19 de maio de 2015

HÉLIO SCHWARTSMAN A vanguarda do atraso


SÃO PAULO - Ninguém precisa gostar do aborto. Mas não creio que o Estado possa legitimamente regular o que se passa nas entranhas de uma mulher. Isso é assunto dela, sobre o qual sua autoridade deve ser soberana --mesmo que não concordemos com suas decisões.
Na verdade, a mulher já é normalmente a parte que mais sofre quando tem de fazer um aborto. Dificilmente a lei positiva se revelará um freio mais efetivo à prática do que as disposições psicológicas inatas da espécie. Se ainda assim a mulher opta pela interrupção, é porque realmente não há espaço para um bebê em sua vida naquele momento.
Tudo isso são truísmos de que a maioria das sociedades da Europa ocidental --e até mesmo os pios norte-americanos-- já se deu conta há várias décadas. Na América Latina, porém, como mostrou Sylvia Colombo na Folha no último domingo, a regra são legislações arcaicas que nada mais fazem do que ampliar a já generosa dose de sofrimento no mundo.

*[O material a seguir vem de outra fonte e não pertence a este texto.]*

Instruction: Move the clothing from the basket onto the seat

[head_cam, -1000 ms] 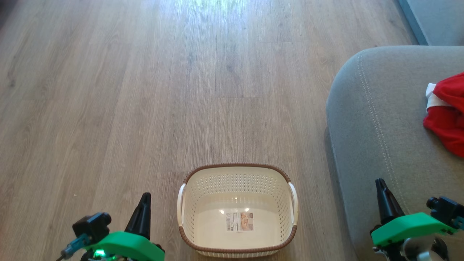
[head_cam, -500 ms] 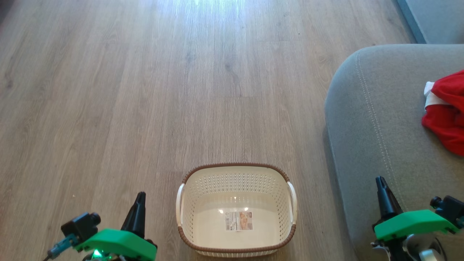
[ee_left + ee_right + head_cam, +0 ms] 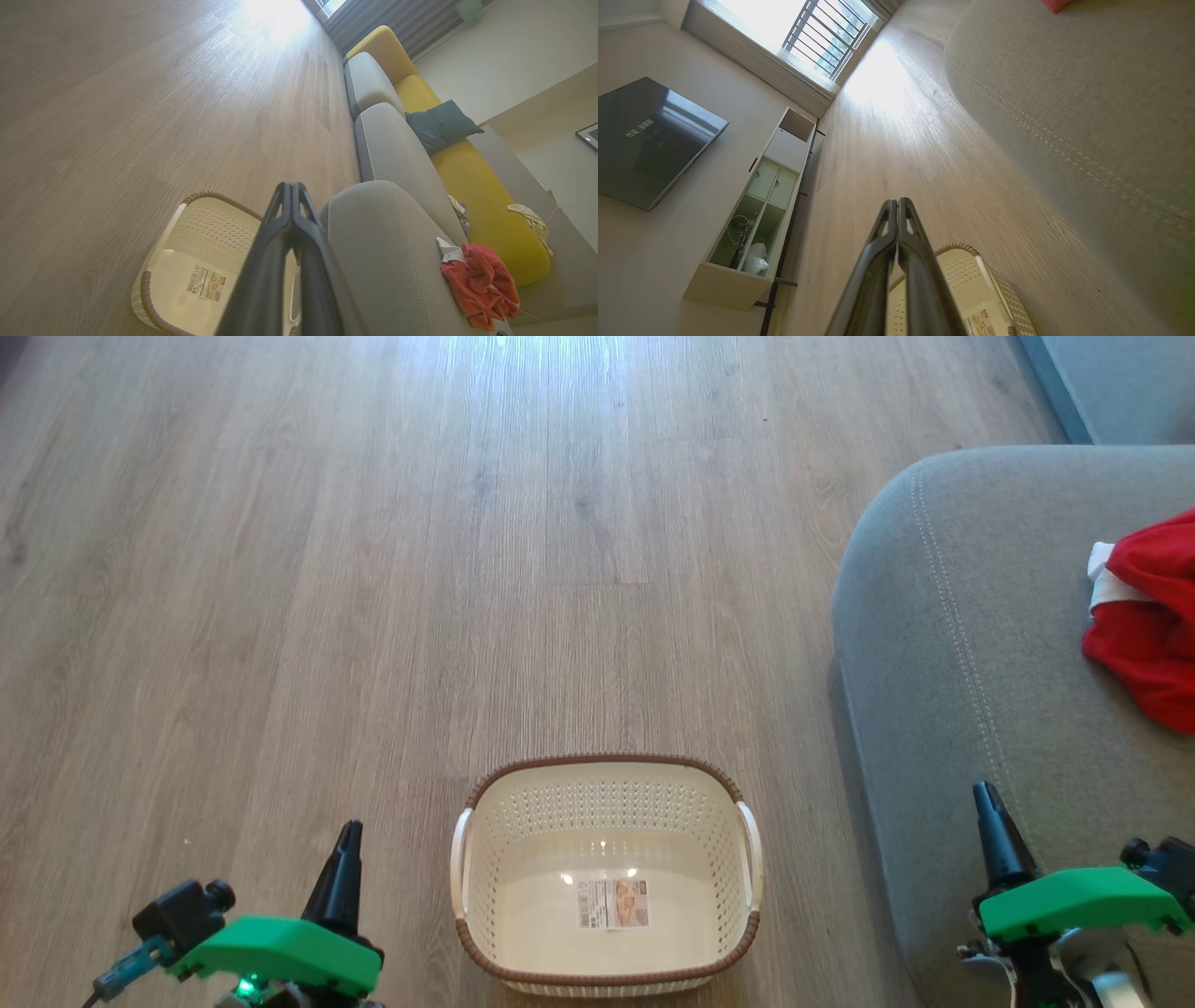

Prova-o a história da menina paraguaia de dez anos que engravidou após ter sido estuprada pelo padrasto, e cuja mãe foi presa como cúmplice, mas teve negado seu pedido para abortar. No Paraguai, a interrupção da gravidez só é legal quando há risco de vida para a mãe, e a Justiça entendeu que este não era o caso da garota, apesar de ela pesar apenas 34 kg e medir 1,39 m.
E o Paraguai nem é o país com legislação mais retrógrada na América Latina. Chile, El Salvador e Nicarágua proíbem o aborto mesmo que necessário para salvar a mãe. Pior, usam essas leis. Em El Salvador, 17 mulheres foram condenadas a mais de 30 anos de prisão. Detalhe: elas foram denunciadas por seus médicos.
Apenas o Uruguai descriminalizou o aborto, mas só o fez em 2012 e ainda impõe à mulher uma série de barreiras, como a exigência de passar por aconselhamento psicológico e de fazer a chamada pausa para reflexão. Pobre América Latina!